=== Aim of the exercise ===
Copy each line below that includes "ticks".

=== Exercise data ===
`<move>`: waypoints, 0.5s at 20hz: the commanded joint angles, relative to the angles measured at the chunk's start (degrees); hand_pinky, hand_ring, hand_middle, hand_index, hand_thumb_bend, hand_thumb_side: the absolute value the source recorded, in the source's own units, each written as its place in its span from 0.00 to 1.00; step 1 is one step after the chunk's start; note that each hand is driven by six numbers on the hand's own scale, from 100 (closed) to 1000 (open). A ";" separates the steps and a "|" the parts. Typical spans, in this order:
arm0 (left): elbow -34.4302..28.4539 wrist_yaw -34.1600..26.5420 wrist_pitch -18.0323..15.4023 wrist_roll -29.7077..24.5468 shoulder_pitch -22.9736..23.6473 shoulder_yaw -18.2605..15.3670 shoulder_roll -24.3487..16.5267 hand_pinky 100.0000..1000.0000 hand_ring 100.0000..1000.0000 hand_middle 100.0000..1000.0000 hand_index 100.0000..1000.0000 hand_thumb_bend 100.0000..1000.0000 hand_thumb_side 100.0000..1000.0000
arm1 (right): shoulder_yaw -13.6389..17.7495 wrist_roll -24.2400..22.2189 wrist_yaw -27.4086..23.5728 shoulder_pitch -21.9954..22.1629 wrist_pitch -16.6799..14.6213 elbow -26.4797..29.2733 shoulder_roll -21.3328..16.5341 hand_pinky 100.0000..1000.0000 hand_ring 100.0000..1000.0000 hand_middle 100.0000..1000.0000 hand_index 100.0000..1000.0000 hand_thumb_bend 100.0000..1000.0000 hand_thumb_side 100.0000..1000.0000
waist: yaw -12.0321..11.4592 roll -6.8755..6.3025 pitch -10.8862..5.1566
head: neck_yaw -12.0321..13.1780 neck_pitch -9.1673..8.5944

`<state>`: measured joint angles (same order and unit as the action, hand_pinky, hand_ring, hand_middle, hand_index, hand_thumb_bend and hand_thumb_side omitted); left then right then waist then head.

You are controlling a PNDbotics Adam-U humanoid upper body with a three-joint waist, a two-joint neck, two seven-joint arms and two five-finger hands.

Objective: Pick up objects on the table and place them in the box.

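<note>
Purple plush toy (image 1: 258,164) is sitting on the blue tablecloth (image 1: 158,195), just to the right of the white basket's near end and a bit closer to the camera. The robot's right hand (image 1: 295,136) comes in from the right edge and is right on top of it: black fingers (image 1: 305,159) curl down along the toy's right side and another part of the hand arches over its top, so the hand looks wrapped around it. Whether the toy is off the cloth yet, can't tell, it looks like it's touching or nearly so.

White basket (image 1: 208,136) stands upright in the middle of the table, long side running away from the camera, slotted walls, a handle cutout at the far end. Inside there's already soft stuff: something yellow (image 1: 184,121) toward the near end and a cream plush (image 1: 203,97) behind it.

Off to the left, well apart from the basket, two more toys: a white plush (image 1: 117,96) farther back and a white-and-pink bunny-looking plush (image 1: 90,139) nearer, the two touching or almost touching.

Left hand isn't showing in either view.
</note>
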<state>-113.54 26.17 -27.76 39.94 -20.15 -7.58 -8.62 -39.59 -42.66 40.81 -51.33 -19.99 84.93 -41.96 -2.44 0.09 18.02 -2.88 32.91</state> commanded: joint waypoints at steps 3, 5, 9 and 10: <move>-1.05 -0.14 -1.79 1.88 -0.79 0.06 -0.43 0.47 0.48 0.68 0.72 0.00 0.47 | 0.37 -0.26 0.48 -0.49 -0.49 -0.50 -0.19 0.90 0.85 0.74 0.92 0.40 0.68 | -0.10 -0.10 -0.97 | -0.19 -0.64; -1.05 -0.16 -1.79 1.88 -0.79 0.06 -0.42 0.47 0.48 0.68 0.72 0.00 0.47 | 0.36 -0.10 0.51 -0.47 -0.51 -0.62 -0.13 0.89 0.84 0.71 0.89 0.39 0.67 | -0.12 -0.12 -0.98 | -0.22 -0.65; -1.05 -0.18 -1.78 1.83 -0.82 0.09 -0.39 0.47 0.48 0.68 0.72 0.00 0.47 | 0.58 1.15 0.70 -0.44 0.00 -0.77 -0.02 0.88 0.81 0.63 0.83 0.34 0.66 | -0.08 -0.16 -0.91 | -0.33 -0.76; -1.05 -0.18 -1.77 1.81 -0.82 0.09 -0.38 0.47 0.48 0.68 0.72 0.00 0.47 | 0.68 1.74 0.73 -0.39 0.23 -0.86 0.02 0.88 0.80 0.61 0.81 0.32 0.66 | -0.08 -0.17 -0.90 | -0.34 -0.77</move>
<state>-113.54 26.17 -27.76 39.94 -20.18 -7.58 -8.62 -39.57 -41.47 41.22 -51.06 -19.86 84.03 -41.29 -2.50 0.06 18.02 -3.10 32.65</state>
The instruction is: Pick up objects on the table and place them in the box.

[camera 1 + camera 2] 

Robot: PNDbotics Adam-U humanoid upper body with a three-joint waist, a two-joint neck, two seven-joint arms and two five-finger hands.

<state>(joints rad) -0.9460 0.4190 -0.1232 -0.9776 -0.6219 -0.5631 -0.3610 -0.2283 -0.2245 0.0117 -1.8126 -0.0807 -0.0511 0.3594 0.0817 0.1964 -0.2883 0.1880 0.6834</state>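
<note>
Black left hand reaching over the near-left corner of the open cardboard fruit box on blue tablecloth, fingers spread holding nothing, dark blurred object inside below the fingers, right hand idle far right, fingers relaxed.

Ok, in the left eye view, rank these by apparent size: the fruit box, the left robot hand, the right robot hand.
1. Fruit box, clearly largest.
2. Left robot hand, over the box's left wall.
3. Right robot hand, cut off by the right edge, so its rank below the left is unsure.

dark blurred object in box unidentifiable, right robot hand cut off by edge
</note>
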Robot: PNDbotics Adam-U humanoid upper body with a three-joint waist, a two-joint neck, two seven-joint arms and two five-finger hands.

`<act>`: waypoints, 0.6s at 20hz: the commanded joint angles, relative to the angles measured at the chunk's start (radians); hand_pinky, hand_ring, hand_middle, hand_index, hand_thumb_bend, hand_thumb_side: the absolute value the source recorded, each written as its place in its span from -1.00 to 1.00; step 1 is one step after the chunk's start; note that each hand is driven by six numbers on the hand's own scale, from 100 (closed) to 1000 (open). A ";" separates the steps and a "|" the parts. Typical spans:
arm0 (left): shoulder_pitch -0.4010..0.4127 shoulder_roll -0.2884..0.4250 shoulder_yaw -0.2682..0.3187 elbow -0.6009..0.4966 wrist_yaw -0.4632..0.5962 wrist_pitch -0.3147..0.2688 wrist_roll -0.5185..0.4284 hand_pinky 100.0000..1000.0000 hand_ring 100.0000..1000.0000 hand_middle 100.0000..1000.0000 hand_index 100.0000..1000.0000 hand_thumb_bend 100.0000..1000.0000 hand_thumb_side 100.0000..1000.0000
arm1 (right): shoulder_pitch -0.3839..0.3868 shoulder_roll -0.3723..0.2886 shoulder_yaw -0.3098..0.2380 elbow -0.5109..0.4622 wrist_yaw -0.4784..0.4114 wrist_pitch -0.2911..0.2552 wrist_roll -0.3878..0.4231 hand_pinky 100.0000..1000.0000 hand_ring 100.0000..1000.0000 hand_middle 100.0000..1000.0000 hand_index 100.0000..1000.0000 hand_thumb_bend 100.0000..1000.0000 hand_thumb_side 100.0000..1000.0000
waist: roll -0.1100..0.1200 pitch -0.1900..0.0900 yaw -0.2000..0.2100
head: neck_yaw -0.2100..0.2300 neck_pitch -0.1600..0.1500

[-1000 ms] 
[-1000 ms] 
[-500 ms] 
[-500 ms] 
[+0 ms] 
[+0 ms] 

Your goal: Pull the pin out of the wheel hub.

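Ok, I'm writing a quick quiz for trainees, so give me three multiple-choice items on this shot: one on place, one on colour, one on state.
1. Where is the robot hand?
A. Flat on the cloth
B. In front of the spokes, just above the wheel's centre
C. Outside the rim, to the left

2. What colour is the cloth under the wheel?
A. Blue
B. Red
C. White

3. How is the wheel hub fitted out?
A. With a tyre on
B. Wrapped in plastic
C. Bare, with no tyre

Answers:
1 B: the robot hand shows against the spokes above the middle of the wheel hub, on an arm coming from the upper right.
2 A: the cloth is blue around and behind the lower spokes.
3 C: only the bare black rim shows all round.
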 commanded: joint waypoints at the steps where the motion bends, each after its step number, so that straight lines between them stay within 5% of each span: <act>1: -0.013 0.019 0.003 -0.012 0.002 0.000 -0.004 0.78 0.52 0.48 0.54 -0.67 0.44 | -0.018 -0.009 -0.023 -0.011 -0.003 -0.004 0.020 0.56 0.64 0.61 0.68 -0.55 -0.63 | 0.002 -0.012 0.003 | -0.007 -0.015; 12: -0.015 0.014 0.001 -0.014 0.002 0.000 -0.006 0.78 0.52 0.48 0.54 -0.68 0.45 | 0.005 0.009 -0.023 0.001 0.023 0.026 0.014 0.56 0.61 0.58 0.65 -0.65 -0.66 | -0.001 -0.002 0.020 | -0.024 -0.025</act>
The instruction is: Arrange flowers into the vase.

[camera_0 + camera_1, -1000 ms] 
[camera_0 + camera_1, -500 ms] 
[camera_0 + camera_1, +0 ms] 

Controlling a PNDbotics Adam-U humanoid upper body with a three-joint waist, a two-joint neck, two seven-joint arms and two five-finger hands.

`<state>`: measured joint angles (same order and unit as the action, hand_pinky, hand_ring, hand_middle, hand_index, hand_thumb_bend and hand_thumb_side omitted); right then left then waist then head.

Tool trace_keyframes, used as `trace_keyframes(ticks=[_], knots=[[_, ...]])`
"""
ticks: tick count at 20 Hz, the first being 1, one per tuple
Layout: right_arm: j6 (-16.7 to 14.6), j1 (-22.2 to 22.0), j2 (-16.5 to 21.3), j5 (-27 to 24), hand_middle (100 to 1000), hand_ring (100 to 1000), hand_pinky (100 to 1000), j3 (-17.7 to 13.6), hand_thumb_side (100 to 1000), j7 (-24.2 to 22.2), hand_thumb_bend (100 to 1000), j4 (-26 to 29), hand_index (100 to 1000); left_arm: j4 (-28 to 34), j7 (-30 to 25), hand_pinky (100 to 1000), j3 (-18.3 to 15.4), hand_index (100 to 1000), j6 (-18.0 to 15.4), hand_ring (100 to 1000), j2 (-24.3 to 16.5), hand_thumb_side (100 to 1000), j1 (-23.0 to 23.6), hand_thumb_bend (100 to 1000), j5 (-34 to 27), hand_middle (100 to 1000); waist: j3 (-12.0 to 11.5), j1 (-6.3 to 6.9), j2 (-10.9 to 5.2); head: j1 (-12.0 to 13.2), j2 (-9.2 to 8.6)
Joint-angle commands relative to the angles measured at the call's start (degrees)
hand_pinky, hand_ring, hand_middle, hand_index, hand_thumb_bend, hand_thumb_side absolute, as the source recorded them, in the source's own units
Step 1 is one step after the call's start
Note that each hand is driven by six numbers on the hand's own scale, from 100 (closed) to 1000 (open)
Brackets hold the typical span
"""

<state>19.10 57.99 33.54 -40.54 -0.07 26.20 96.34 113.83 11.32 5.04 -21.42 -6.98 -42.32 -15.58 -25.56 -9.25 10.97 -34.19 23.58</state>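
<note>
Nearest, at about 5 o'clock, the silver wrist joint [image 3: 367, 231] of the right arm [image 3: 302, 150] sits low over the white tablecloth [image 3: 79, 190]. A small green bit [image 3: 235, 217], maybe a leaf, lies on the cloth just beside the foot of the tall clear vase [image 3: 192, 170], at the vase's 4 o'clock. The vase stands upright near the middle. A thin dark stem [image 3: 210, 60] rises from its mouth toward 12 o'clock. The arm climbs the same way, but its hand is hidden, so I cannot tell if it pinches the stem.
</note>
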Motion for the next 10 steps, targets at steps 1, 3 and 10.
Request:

=== Task output ===
Tool trace_keyframes, used as `trace_keyframes(ticks=[_], knots=[[_, ...]])`
ticks: tick count at 20 Hz, the first being 1, one per tuple

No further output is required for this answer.